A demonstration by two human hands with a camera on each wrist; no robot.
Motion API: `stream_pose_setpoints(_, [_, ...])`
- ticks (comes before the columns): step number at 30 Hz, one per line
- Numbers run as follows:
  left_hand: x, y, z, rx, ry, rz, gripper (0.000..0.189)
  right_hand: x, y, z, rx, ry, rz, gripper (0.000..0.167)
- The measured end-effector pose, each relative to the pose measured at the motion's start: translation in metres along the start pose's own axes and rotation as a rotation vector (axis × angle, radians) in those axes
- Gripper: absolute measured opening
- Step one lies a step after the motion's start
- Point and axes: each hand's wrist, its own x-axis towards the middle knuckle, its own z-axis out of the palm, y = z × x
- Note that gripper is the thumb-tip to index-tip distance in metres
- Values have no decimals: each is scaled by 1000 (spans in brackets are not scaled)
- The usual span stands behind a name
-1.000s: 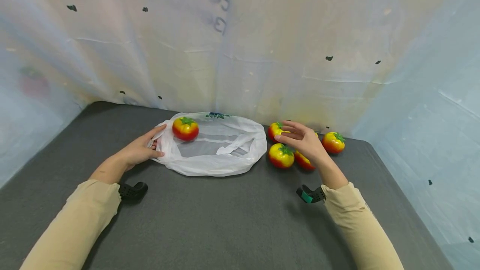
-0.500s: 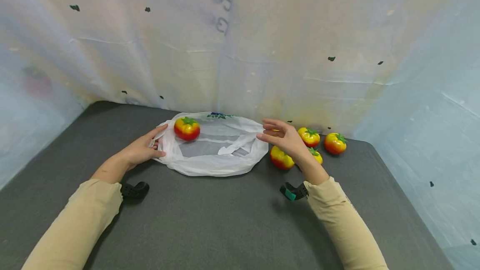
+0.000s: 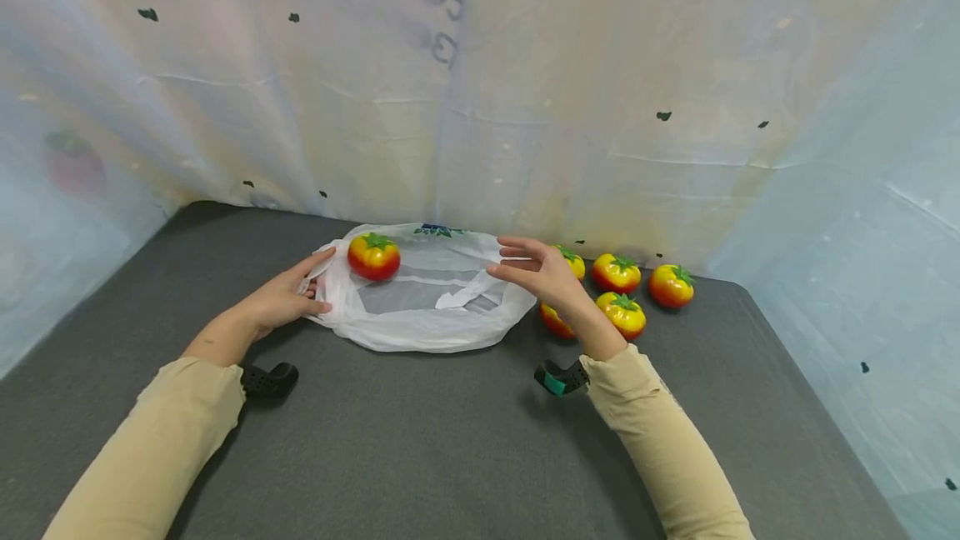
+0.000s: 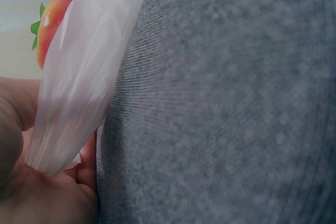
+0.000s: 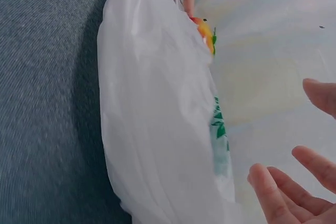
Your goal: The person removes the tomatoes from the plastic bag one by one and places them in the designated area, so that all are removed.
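A white plastic bag (image 3: 427,336) lies with its mouth spread wide at the middle of the dark table. My left hand (image 3: 281,300) grips its left end; in the left wrist view the gathered plastic (image 4: 79,93) runs between thumb and curled fingers. Inside that end sits a red and yellow tomato (image 3: 373,257) with a green calyx. Over the bag's right edge hovers my right hand (image 3: 551,280), fingers apart and holding nothing. The right wrist view has those spread fingers (image 5: 268,192) beside the bag's side (image 5: 147,103).
Several similar tomatoes (image 3: 621,316) cluster right of the bag, two partly hidden behind the right hand. One tomato (image 3: 671,286) stands farthest right. A pale plastic sheet (image 3: 487,107) walls off the back and sides of the table (image 3: 420,440).
My right hand has moved left from over the tomatoes to the bag's right edge, uncovering several of them. The left hand, bag and tomato in it look unchanged.
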Motion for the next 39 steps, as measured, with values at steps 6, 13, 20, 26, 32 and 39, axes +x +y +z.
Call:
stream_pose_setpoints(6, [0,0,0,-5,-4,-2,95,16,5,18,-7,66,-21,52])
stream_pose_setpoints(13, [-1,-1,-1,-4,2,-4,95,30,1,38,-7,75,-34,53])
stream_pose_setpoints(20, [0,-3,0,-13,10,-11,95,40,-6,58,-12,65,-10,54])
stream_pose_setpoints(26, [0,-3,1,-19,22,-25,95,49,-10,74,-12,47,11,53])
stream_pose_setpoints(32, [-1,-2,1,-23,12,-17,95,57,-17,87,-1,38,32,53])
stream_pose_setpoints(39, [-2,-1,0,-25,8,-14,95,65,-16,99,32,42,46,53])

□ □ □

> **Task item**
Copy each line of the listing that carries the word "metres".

> **Result**
- The measured end-effector pose, each relative to the pose measured at the motion's start: translation in metres along the start pose's own axes and rotation as a rotation vector (axis × angle, radians) in those axes
- Note that gripper is the thumb-tip to index-tip distance in metres

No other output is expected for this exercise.